(Supplied material begins)
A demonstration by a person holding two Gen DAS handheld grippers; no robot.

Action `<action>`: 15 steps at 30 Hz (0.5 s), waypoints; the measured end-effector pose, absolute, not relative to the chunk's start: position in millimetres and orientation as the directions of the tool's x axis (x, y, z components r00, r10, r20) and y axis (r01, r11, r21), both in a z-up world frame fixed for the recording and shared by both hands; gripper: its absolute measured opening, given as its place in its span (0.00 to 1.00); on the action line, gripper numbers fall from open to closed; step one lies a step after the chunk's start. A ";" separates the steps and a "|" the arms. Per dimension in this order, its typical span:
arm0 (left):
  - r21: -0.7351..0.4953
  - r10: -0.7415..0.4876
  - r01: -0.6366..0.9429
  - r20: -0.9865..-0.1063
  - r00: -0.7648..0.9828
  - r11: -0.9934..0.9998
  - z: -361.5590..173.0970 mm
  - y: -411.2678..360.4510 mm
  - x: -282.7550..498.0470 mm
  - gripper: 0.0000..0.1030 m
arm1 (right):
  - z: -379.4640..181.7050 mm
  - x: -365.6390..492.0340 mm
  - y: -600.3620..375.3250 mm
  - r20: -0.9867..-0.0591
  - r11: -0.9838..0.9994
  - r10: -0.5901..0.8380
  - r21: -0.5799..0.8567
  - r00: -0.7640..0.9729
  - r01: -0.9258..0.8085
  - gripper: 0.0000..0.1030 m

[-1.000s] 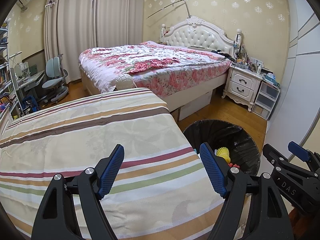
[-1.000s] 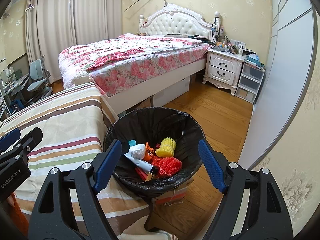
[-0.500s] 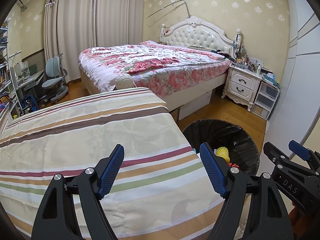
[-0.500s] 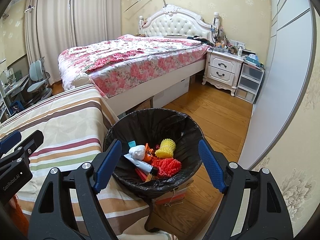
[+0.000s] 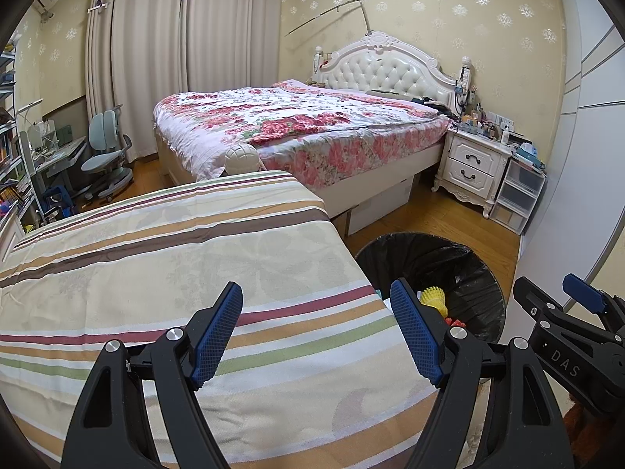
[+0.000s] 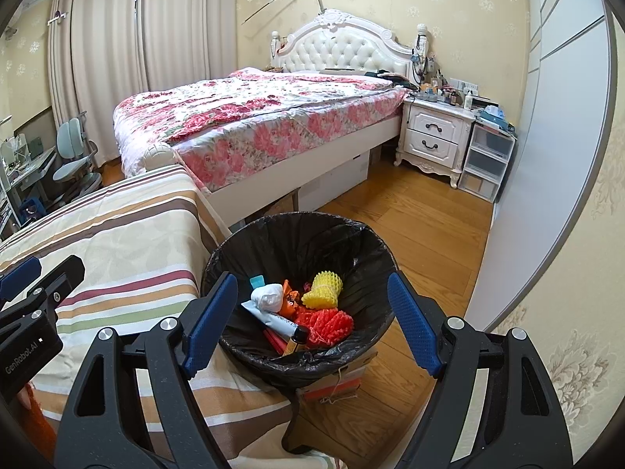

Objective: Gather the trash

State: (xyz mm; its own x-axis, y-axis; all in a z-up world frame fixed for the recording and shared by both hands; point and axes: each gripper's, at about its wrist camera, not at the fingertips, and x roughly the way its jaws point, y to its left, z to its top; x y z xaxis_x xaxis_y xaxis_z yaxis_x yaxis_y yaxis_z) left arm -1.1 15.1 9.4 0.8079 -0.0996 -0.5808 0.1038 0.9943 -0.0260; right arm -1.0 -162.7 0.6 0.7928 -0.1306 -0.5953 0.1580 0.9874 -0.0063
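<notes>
While both grippers gape empty, the left gripper (image 5: 316, 328) hangs over the striped cloth (image 5: 175, 273), and the bin (image 6: 300, 242), holding trash (image 6: 312, 305), sits between the right gripper's (image 6: 312, 320) fingers.

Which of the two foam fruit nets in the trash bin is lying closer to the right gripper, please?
The red foam net. It lies at the near side of the black-lined trash bin, whereas the yellow foam net sits behind it, farther from the right gripper.
</notes>
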 end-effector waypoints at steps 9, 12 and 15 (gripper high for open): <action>-0.027 -0.100 0.104 -0.582 0.807 0.994 9.2 15.1 -1.2 0.73 | 1.5 -0.9 -163.0 -0.595 0.987 -0.130 -0.006 0.793 0.158 0.75; -0.027 -0.100 0.104 -0.581 0.808 0.994 9.2 15.0 -1.4 0.73 | 1.6 -1.2 -163.0 -0.594 0.987 -0.131 -0.006 0.794 0.158 0.75; -0.027 -0.101 0.104 -0.581 0.808 0.994 9.2 15.2 -1.3 0.73 | 1.3 -1.3 -163.2 -0.594 0.987 -0.131 -0.005 0.794 0.159 0.75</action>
State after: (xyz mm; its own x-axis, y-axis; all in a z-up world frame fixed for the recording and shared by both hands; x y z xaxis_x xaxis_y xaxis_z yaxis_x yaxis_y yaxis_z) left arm -1.3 15.2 9.2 0.8076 -0.1006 -0.5811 0.1042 0.9942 -0.0272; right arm -1.3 -163.2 1.3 0.7935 -0.1308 -0.5943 0.1592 0.9872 -0.0047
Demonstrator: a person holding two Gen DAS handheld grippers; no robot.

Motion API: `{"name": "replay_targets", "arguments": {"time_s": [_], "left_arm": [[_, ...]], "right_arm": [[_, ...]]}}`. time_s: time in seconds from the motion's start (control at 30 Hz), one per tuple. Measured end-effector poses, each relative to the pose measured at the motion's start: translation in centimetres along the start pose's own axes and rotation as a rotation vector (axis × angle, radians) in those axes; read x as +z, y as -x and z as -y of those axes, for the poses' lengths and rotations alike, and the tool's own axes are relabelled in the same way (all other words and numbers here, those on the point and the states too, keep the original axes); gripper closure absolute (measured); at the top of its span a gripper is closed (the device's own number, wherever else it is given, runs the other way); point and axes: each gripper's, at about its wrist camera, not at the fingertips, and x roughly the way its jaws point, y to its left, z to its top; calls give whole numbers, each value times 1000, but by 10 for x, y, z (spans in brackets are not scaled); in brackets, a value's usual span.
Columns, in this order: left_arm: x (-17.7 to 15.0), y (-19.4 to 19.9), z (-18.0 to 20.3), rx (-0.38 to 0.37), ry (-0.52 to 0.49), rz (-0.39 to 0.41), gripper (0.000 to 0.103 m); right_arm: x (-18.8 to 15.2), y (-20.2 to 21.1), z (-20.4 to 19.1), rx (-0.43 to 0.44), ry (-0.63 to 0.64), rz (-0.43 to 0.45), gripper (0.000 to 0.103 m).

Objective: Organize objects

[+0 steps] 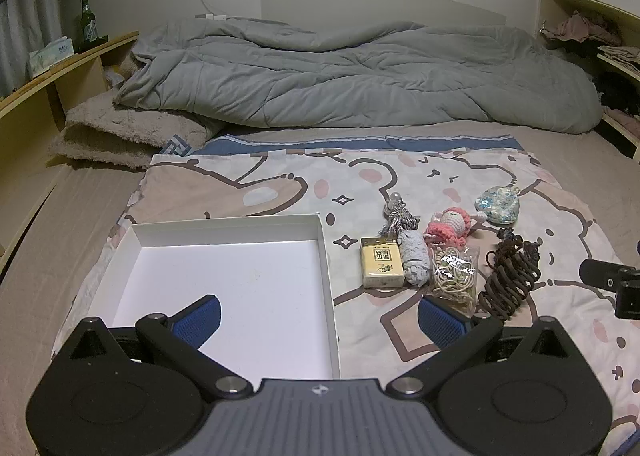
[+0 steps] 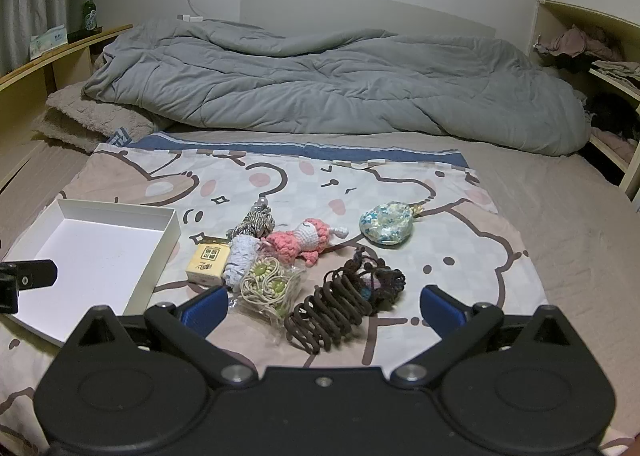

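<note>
2 grippers hang over a bed, both with jaws spread wide and nothing between them. In the left wrist view, the left gripper (image 1: 320,314) fills the bottom of the frame, its left blue pad over the white box (image 1: 228,280) at lower left. The box lies open and empty on a cartoon-print cloth (image 1: 280,184). Just right of the box, at centre frame, lie a yellow pack (image 1: 381,263), a grey roll (image 1: 415,259) touching it, and a striped cord (image 1: 400,218) above them. Further right come a bag of hair ties (image 1: 454,276), a pink crochet doll (image 1: 448,226), a brown cord bundle (image 1: 510,276) and, upper right of the group, a floral pouch (image 1: 496,205). A part of the right gripper shows at the right edge.

In the right wrist view, the right gripper (image 2: 324,306) sits at the bottom, with the bag of hair ties and the brown cord bundle just ahead of its open jaws. A grey duvet (image 2: 320,84) lies across the upper half, with shelves at both edges.
</note>
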Motion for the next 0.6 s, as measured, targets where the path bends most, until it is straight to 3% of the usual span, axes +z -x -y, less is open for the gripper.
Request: {"name": "replay_targets", "arguments": {"time_s": [0.6], "left_arm": [[-3,0,2,-6,3,-3,0]], "right_arm": [[-1,-3,2,-6,-6,-3,0]]}}
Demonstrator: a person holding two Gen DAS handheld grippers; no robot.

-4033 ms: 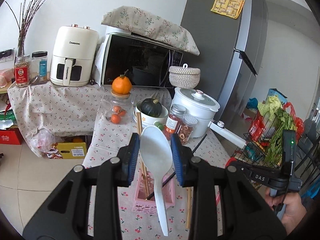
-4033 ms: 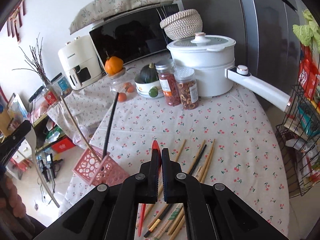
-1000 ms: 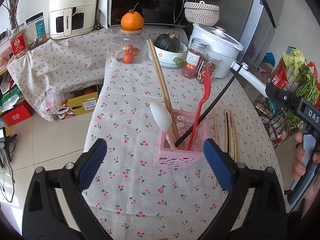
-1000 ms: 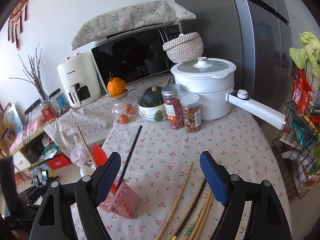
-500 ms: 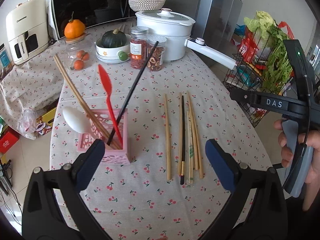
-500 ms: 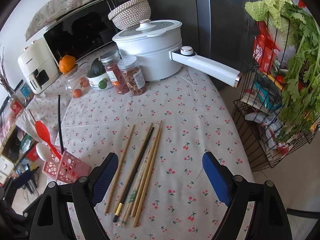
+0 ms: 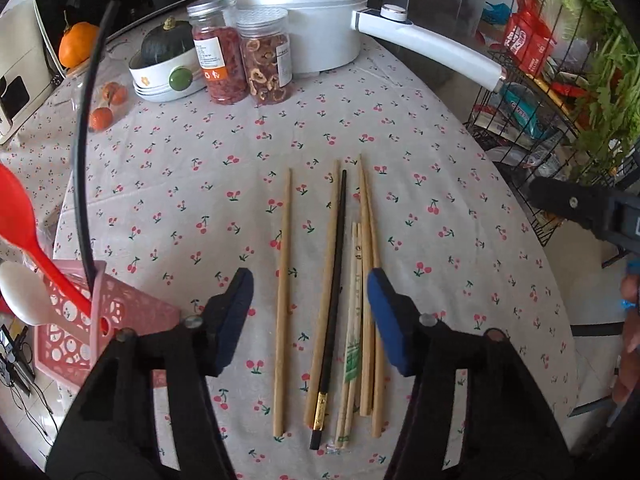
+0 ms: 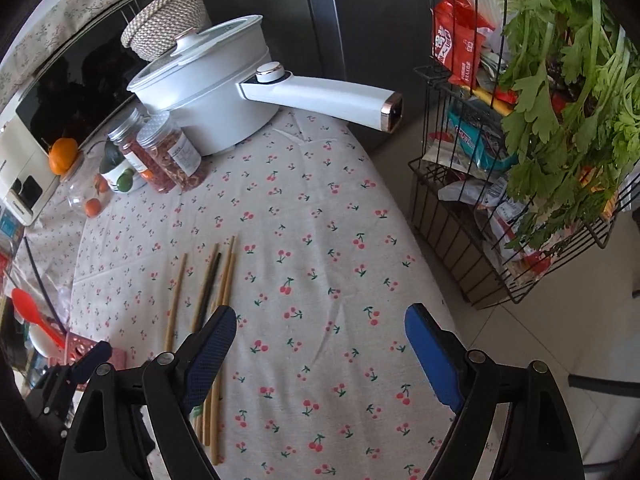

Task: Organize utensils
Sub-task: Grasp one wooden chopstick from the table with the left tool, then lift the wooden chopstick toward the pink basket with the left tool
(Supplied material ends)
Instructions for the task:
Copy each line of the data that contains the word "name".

Expected answer:
Motion API: `{"name": "replay_targets", "arguments": {"time_s": [_], "left_arm": [[_, ...]], "right_arm": [[_, ...]]}}`. time_s: time in seconds from the motion's start (control at 30 Hz), one per tuple. Measured end-effector poses, each relative to the pose measured at the motion's start: translation in centimetres along the start pose's own axes and rotation as a rotation vector (axis × angle, radians) in those axes; read x as +z, y as -x and z as -y of those axes, for the poses' lengths and rotations alike, and the tool's own axes are relabelled in the same way (all other words and numbers here, those on the point and the states too, keep the original axes); gripper closure absolute (measured); at the top of its span a gripper is closed (the device's own number, wherever else it is given, runs the other way); point and axes: each gripper's, at about its wrist camera, not at the fingertips, and x roughly the way its jaws point, y to its left, z to its top; calls give whole numbers, each value times 1000, but by 10 for x, y, z (spans in brackets are not scaled); in brackets, a value's usual span.
Request: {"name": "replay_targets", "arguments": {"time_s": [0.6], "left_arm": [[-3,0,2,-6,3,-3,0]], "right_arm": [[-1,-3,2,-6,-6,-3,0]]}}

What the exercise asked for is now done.